(PROVIDED ENTRIES)
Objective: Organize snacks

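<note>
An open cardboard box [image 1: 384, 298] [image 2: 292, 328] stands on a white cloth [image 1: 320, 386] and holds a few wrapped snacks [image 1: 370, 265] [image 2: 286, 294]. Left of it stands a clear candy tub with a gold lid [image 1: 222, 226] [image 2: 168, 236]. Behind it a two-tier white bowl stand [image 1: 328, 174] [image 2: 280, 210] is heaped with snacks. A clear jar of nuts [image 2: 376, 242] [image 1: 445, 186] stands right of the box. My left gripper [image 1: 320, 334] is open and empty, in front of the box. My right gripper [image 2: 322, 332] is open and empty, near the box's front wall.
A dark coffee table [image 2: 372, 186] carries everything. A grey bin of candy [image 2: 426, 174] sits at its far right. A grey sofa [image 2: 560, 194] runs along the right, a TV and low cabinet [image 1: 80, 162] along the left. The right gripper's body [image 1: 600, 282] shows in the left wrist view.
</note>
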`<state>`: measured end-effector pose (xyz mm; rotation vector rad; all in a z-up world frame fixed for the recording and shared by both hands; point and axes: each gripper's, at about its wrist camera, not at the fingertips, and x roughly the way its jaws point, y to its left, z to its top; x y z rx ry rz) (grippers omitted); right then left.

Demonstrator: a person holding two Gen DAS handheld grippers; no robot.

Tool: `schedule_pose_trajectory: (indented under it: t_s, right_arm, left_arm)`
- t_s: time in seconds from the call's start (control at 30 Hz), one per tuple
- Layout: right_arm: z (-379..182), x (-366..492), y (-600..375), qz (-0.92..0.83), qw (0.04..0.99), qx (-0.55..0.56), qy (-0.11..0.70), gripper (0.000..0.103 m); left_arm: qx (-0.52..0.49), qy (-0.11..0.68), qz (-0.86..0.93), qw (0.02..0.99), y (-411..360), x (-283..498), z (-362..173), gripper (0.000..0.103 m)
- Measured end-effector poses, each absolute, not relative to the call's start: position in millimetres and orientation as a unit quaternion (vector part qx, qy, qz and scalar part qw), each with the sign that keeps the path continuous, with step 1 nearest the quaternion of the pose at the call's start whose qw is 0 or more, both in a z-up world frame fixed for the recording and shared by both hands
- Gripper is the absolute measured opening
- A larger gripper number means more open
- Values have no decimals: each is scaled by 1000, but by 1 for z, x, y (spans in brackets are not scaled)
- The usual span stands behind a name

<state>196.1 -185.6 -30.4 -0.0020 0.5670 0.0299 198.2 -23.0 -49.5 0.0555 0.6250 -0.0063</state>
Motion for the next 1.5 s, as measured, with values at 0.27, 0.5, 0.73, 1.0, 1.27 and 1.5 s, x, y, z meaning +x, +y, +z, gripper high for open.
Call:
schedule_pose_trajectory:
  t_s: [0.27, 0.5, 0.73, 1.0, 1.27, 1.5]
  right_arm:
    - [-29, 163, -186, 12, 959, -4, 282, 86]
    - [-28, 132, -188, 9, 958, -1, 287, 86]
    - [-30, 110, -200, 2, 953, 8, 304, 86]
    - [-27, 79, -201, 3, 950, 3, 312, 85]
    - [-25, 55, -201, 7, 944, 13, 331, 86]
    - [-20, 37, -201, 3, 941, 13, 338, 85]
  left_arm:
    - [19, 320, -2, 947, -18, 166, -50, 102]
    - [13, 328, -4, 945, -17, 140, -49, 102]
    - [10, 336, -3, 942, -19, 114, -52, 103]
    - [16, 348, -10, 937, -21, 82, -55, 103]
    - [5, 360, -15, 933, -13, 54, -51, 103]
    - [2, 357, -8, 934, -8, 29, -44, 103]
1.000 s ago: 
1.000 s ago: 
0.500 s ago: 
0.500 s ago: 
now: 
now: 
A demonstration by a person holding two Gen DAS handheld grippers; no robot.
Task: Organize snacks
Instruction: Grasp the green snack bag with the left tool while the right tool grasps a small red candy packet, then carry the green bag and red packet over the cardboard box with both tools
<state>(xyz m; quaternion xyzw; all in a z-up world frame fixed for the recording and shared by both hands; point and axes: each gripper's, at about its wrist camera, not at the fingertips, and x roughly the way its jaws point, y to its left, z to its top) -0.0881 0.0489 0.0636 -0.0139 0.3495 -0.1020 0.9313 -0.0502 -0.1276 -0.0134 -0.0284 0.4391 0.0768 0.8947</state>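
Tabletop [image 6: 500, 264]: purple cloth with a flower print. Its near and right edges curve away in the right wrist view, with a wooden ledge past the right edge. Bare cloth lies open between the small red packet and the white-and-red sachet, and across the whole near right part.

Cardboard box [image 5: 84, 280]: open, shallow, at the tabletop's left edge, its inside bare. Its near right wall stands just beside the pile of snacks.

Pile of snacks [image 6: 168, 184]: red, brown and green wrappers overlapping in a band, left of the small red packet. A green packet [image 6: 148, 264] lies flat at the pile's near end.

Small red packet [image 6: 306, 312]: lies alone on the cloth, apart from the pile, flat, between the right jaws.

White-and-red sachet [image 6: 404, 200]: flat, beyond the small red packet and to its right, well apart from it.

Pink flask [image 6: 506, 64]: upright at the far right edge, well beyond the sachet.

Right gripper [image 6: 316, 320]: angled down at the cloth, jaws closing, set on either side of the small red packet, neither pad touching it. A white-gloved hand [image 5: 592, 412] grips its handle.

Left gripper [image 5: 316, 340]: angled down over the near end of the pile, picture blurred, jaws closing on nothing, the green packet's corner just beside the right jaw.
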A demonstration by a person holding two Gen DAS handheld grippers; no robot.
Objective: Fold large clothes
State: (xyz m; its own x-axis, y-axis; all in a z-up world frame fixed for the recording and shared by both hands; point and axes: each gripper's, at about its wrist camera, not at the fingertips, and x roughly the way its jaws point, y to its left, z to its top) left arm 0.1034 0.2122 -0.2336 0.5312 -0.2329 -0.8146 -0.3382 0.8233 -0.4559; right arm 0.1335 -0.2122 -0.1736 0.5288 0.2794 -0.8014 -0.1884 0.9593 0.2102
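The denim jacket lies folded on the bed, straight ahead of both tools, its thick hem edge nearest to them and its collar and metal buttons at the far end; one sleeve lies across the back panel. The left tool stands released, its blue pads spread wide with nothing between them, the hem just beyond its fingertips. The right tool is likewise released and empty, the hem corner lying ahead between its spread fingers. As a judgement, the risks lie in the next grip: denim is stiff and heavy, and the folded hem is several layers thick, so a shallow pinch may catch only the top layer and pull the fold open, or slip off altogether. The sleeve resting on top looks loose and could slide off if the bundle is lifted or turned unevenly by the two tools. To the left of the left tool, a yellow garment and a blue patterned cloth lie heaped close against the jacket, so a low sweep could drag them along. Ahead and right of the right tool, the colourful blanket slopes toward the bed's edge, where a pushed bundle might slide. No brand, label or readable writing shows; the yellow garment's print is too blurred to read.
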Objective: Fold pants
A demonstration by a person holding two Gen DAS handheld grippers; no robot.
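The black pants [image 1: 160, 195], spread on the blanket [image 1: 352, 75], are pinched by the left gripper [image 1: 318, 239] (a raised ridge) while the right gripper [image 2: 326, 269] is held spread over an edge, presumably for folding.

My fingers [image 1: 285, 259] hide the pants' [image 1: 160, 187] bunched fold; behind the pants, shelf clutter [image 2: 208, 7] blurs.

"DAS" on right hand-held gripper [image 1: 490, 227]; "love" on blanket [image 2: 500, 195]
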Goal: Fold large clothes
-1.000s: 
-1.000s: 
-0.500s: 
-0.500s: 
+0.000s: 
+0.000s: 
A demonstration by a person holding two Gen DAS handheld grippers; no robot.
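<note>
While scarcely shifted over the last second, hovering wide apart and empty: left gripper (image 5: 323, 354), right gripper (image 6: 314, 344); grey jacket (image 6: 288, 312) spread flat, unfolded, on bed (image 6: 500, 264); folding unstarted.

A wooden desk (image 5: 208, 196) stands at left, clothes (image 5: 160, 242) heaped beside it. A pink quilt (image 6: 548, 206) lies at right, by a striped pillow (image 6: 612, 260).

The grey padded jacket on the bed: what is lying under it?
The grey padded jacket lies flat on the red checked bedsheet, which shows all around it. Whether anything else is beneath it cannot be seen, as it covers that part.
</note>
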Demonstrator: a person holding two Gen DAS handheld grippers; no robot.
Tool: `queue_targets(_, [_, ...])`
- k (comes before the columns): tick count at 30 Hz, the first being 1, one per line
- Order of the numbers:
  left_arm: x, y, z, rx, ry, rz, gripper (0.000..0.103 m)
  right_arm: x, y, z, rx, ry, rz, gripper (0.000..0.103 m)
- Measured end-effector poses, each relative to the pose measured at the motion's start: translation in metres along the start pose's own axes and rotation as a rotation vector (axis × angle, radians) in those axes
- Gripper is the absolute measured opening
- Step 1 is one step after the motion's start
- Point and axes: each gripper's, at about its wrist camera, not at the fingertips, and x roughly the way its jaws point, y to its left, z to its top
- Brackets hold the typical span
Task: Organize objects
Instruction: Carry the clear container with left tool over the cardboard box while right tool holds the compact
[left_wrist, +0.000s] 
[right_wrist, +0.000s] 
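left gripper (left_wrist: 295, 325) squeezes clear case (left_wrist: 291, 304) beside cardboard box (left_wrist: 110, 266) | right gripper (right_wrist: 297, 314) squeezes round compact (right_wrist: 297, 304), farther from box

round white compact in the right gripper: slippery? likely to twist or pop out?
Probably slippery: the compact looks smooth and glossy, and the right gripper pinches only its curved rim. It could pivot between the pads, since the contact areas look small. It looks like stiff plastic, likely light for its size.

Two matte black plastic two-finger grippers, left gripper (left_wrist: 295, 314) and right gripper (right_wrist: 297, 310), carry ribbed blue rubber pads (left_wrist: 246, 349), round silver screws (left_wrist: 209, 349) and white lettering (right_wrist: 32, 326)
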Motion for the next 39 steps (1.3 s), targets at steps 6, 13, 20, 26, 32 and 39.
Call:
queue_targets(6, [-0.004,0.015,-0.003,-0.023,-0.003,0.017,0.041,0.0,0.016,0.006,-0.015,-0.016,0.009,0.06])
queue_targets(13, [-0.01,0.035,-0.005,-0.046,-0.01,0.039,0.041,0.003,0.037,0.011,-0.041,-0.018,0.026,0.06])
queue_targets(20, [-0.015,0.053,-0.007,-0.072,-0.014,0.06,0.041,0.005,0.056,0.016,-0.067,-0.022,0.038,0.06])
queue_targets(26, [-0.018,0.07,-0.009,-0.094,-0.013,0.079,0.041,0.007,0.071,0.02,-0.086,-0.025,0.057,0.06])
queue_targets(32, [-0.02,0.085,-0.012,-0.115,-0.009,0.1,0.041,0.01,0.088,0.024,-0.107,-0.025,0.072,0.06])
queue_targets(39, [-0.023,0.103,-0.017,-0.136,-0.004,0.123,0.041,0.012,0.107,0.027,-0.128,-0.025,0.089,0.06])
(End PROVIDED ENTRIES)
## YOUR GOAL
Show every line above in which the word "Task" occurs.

## WRITTEN ANSWER
Task: Organize snacks
Task: Organize objects

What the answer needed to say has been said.